-- Try it --
Go through the records and give each one again exactly.

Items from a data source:
......
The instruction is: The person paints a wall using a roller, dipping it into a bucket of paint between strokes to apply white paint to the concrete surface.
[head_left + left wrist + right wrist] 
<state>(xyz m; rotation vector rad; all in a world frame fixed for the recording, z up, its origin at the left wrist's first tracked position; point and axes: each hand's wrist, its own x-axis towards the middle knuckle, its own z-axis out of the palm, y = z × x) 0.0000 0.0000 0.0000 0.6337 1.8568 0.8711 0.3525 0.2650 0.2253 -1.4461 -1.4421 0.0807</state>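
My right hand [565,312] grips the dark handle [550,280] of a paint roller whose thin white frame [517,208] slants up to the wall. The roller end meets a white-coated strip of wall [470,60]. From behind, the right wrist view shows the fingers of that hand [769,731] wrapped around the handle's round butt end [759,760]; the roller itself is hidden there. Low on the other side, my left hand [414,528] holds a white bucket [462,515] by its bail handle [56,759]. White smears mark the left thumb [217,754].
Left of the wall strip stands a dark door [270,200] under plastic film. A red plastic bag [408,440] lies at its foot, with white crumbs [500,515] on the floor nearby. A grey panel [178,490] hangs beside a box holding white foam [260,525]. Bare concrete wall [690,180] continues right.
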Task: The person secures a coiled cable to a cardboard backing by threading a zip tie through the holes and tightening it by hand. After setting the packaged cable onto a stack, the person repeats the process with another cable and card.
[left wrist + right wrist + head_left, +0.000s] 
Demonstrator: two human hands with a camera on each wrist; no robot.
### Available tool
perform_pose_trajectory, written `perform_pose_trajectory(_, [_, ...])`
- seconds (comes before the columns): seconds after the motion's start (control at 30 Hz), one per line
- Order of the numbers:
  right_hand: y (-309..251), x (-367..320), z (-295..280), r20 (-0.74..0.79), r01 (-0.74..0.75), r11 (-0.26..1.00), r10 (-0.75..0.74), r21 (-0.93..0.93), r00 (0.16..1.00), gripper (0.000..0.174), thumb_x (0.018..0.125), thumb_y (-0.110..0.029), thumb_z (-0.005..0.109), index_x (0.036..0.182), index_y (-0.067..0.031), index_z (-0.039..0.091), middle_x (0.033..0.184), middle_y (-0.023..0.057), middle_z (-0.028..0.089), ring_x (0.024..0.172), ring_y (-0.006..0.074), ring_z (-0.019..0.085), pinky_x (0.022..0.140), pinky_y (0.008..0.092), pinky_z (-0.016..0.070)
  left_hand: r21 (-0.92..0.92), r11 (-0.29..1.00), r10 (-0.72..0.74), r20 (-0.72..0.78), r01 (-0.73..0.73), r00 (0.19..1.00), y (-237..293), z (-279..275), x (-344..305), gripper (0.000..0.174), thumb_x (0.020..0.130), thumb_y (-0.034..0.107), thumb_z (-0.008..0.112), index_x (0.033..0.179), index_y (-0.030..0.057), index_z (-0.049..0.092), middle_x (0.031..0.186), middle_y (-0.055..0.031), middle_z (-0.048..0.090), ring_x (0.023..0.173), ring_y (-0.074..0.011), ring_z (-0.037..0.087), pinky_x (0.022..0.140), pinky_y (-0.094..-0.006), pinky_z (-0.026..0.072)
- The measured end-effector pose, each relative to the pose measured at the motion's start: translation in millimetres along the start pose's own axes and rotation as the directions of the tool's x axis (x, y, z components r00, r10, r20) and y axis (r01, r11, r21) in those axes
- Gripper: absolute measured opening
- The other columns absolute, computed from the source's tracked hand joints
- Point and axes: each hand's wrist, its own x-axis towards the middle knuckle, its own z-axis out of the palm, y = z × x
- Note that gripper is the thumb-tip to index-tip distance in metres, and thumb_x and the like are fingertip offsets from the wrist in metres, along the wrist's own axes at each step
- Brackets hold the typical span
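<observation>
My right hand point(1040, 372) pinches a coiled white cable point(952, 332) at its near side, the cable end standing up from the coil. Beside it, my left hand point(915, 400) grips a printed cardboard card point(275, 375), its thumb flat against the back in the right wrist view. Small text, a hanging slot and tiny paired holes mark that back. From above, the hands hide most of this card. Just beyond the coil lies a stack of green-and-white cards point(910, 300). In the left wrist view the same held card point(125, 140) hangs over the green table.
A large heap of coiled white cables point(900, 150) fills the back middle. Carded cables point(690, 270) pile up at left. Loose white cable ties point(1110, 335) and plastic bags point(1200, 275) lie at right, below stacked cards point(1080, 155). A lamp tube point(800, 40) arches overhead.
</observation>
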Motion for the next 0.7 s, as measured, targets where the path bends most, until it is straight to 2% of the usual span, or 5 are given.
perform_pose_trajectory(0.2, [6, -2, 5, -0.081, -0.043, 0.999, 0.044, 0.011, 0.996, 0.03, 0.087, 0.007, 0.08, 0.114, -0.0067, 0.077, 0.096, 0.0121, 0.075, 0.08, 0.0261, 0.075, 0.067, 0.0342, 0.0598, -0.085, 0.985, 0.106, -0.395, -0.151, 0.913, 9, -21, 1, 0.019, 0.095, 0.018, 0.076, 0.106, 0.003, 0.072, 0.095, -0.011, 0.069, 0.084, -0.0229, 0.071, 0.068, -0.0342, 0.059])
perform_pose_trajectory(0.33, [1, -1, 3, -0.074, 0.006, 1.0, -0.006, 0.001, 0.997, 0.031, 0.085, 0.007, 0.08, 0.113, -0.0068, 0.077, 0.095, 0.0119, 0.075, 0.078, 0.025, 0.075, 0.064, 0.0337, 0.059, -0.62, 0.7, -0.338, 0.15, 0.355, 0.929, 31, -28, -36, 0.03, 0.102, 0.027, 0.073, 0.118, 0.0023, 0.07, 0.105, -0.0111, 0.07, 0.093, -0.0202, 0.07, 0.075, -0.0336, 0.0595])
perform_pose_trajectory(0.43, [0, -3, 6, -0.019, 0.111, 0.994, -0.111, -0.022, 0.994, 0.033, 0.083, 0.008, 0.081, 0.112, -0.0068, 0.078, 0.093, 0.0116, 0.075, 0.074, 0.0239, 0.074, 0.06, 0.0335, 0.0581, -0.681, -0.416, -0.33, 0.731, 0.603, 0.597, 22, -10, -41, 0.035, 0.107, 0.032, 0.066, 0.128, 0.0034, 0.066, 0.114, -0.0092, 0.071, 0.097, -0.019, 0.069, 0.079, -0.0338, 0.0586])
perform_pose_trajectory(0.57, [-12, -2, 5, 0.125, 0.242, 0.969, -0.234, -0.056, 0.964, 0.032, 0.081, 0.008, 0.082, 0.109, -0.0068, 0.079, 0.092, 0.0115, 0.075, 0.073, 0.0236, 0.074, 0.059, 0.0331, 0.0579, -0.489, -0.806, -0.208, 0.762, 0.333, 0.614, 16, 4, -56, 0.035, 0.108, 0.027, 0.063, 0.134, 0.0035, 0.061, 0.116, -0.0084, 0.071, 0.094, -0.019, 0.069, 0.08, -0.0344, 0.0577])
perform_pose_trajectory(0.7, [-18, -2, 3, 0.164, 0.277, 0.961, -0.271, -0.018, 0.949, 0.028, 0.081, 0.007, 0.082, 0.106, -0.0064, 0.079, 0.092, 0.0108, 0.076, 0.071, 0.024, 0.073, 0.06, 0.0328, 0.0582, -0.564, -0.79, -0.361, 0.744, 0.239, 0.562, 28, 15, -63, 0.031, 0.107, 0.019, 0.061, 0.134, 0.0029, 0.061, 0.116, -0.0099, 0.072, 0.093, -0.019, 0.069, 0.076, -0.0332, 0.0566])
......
-- Task answer --
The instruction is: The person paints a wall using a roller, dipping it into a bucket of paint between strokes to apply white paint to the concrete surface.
[head_left + left wrist + right wrist] 
<state>(xyz m; rotation vector rad; all in a world frame fixed for the recording, z up, its origin at the left wrist's first tracked position; point and axes: each hand's wrist, its own x-axis towards the middle knuckle, its own z-axis out of the palm, y = z × x) 0.0000 0.0000 0.0000 0.6337 1.8568 0.8711 0.3525 0.2650 0.2253 -1.4461 -1.4421 0.0807</state>
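My right hand [565,312] grips the dark handle [550,280] of a paint roller whose thin white frame [517,208] slants up to the wall. The roller end meets a white-coated strip of wall [470,60]. From behind, the right wrist view shows the fingers of that hand [769,731] wrapped around the handle's round butt end [759,760]; the roller itself is hidden there. Low on the other side, my left hand [414,528] holds a white bucket [462,515] by its bail handle [56,759]. White smears mark the left thumb [217,754].
Left of the wall strip stands a dark door [270,200] under plastic film. A red plastic bag [408,440] lies at its foot, with white crumbs [500,515] on the floor nearby. A grey panel [178,490] hangs beside a box holding white foam [260,525]. Bare concrete wall [690,180] continues right.
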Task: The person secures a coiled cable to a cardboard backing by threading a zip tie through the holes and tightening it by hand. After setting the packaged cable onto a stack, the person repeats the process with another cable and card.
[left wrist + right wrist + head_left, +0.000s] 
Demonstrator: two human hands with a camera on each wrist; no robot.
### Available tool
perform_pose_trajectory, written `perform_pose_trajectory(_, [_, ...])`
- seconds (comes before the columns): seconds after the motion's start (control at 30 Hz), one per line
- Order of the numbers:
  right_hand: y (-309..251), x (-367..320), z (-295..280), r20 (-0.74..0.79), r01 (-0.74..0.75), r11 (-0.26..1.00), r10 (-0.75..0.74), r21 (-0.93..0.93), r00 (0.16..1.00), gripper (0.000..0.174), thumb_x (0.018..0.125), thumb_y (-0.110..0.029), thumb_z (-0.005..0.109), index_x (0.036..0.182), index_y (-0.067..0.031), index_z (-0.039..0.091), middle_x (0.033..0.184), middle_y (-0.023..0.057), middle_z (-0.028..0.089), ring_x (0.024..0.172), ring_y (-0.006..0.074), ring_z (-0.019..0.085), pinky_x (0.022..0.140), pinky_y (0.008..0.092), pinky_z (-0.016..0.070)
  left_hand: r21 (-0.92..0.92), r11 (-0.29..1.00), r10 (-0.72..0.74), r20 (-0.72..0.78), r01 (-0.73..0.73), r00 (0.19..1.00), y (-237..293), z (-279..275), x (-344..305), gripper (0.000..0.174), thumb_x (0.020..0.130), thumb_y (-0.034..0.107), thumb_z (-0.008..0.112), index_x (0.033..0.179), index_y (-0.030..0.057), index_z (-0.049..0.092), middle_x (0.031..0.186), middle_y (-0.055..0.031), middle_z (-0.048..0.090), ring_x (0.023..0.173), ring_y (-0.074..0.011), ring_z (-0.037..0.087), pinky_x (0.022..0.140), pinky_y (-0.094..-0.006), pinky_z (-0.026..0.072)
- The measured end-effector pose, each relative to the pose measured at the motion's start: translation in millimetres along the start pose's own axes and rotation as the directions of the tool's x axis (x, y, z components r00, r10, r20) and y axis (r01, r11, r21) in those axes
- Gripper: absolute measured opening
- The other columns absolute, computed from the source's tracked hand joints
- Point and axes: each hand's wrist, its own x-axis towards the middle knuckle, its own z-axis out of the palm, y = z × x
- Note that gripper is the thumb-tip to index-tip distance in metres, and thumb_x and the like are fingertip offsets from the wrist in metres, along the wrist's own axes at each step
- Brackets hold the typical span
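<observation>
My right hand point(1040, 372) pinches a coiled white cable point(952, 332) at its near side, the cable end standing up from the coil. Beside it, my left hand point(915, 400) grips a printed cardboard card point(275, 375), its thumb flat against the back in the right wrist view. Small text, a hanging slot and tiny paired holes mark that back. From above, the hands hide most of this card. Just beyond the coil lies a stack of green-and-white cards point(910, 300). In the left wrist view the same held card point(125, 140) hangs over the green table.
A large heap of coiled white cables point(900, 150) fills the back middle. Carded cables point(690, 270) pile up at left. Loose white cable ties point(1110, 335) and plastic bags point(1200, 275) lie at right, below stacked cards point(1080, 155). A lamp tube point(800, 40) arches overhead.
</observation>
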Motion for the next 0.7 s, as measured, targets where the path bends most, until it is straight to 2% of the usual span, or 5 are given.
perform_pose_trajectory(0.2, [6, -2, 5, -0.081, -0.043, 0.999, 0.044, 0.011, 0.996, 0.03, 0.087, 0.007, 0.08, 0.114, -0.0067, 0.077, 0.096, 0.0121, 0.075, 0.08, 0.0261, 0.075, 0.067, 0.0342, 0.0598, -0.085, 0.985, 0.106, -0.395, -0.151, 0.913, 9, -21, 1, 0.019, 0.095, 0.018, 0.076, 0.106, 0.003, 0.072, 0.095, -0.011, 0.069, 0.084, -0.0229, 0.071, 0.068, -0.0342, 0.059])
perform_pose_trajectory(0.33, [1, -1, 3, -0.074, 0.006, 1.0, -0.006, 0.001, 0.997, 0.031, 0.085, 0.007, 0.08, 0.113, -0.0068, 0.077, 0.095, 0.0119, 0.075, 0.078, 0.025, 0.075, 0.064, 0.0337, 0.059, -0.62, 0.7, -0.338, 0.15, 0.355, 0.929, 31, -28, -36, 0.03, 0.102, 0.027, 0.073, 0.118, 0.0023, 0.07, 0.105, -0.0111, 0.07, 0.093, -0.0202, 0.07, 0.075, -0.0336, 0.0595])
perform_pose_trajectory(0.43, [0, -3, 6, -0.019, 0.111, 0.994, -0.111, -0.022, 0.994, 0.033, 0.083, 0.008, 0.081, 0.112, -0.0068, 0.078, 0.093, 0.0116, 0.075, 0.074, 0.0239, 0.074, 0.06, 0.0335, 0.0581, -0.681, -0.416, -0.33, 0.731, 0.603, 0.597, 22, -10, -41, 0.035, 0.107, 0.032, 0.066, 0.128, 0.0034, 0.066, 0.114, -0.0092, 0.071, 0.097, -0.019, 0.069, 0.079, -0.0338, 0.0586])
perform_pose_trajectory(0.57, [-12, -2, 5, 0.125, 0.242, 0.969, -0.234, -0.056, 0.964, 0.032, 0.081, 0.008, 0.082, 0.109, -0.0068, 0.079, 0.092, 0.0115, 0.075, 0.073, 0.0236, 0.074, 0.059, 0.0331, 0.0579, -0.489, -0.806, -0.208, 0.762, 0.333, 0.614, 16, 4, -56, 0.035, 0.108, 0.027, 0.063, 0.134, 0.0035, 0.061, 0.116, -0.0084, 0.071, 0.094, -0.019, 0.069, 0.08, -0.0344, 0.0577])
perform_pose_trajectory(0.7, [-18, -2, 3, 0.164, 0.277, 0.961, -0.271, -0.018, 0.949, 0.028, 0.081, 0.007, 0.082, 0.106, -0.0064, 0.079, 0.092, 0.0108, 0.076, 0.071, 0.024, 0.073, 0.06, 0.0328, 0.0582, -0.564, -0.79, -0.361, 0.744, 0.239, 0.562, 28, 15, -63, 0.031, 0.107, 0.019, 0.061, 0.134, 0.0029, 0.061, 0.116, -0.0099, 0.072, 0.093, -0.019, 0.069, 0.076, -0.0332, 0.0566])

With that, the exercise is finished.